If we have an allergy to something, we can
react to it with sneezing, reddened or watery eyes, rashes, difficulty breathing, poor
sleep and even fatigue. In an allergic reaction, the body is mounting an immune response,
fighting against an imagined enemy, in this case dander or pollen. The body mistakes these
allergens for invaders such as deadly bacteria or viruses and defends against them in the
same way.
OVERACTIVE IMMUNE
RESPONSE
Recent research has shown links between CFIDS and the onset of allergies. In some
studies, over half of those who develop CFIDS also develop multiple allergies or asthma.
This tendency toward multiple allergies is seen as a genetic marker that identifies those
who have an "overactive" or hair-trigger, immune system. To some, CFIDS,
its self, is like an unusual immune response. But, the unanswered question in CFIDS
research is, an immune response to what? Some think that an organism enters the body,
causes an initial infection, and then is destroyed by the immune system. But, somehow the
proper message is not sent to turn off the immune response. Then, our immune system
continues to fight parts of our own body, much like many of the other autoimmune disorders
(like arthritis, Lupus, and thyroiditis). But, then there are others who say that our
immune system is in overdrive because it is fighting a slow-growing organism (like
Mycoplasma) and it cause an allergic response because our body cells just get in the way
of the immune system.
Whatever the cause, we do know that allergies can make our disease seem worse. For
instance, mold spores are worse after a rain, or we react to flowering trees in the
spring, or someones cat. These reactions can make our CFIDS symptoms worse.
BLOOD TEST FOR ALLERGIES
ALCAT or Antigen Leukocyte Cellular Antibody Test, is a ten year old technology
which accurately measures cell size shifts which can occur when a persons blood cells are
incubated with various environmental substances. to which the person may be exposed
typically. The substances are food proteins, but ALCAT can also be used to detect abnormal
reactions to chemicals such as formaldehyde and even microorganisms such as Candida and
mold.
FOOD ALLERGIES
A little recognized, but important paper, presented by German researchers at the
CFIDS Conference in San Francisco, 1996, demonstrated that food protein hypersensitization
was extremely common (>90%) in CFIDS as well as other immune activated medical
conditions such as multiple sclerosis and lupus.

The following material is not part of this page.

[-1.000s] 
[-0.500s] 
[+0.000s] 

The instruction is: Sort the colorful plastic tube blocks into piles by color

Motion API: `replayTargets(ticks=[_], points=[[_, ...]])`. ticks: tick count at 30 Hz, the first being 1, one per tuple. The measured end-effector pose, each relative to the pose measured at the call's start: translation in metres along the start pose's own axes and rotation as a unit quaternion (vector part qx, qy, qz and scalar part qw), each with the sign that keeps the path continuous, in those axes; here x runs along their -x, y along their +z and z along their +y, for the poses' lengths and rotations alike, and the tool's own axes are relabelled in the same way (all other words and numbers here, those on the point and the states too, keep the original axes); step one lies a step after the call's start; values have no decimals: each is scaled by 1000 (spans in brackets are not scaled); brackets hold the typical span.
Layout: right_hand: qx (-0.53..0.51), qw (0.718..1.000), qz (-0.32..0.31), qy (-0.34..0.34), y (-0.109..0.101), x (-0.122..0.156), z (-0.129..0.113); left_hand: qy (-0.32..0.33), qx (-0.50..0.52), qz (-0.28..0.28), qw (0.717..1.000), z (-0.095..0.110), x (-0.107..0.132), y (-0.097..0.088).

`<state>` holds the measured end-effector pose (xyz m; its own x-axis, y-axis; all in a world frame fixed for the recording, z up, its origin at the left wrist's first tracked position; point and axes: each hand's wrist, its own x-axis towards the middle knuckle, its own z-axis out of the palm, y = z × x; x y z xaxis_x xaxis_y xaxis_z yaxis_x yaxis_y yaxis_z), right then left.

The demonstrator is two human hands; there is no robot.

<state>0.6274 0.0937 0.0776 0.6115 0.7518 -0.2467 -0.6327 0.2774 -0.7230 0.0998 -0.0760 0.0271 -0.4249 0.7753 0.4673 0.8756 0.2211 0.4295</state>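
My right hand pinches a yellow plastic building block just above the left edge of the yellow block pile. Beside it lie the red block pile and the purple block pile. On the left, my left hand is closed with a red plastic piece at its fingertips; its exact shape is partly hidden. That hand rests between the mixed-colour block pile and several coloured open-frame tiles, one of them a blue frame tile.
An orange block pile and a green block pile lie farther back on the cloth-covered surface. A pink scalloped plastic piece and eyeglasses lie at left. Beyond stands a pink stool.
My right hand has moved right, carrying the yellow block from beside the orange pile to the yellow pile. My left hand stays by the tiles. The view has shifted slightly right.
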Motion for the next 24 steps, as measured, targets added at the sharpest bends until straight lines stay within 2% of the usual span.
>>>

The Germans went on to suggest that food protein hypersensitization might be the single
most important environmental element fostering the continuation of these diverse medical
disorders. In other words, as long as the patient unknowingly keeps eating foods to which
they are hypersensitive, they will continue to maintain their abnormal immune state and
never get well. Furthermore, patients cannot guess which foods are the offending ones
because the hypersensitivity reaction is usually delayed by several days and often spans
thirty or more different foods. Non-foods such as chemicals and microorganisms are also
implicated in this immune and non-immune hypersensitivity response problem.
ELIMINATION DIET
Recent clinical experience in CFIDS patients in identifying and eliminating
reactive foods, chemicals and molds has been very encouraging. A study by Russell Jaffe,
Ph. D. in Virginia as well as the experience of many CFIDS clinicians has supported use of
these hypersensitivity technologies and the subsequent use of elimination diets and mold
desensitization. Significant clinical responses are reported in 50-80% of patients with
particular benefits seen in gastrointestinal complaints, migraine, joint pains, recurrent
upper respiratory infections including the sinuses and urinary tract infections. A few
patients have experienced virtual elimination of their symptoms!
An interesting observation was recently reported by an Oxford University study that showed
that unexplained weight gain was commonly caused by food hypersensitivity. Patients placed
on an elimination diet which included ALCAT studies, identified food hypersensitivity
reactions had significant weight loss with improved body composition (i.e. muscle mass was
not lost). It appears that many comprehensive weight loss programs must now include food
hypersensitivity screening. It also seems likely that much, if not all, of the weight gain
commonly seen in CFIDS is due to food hypersensitization.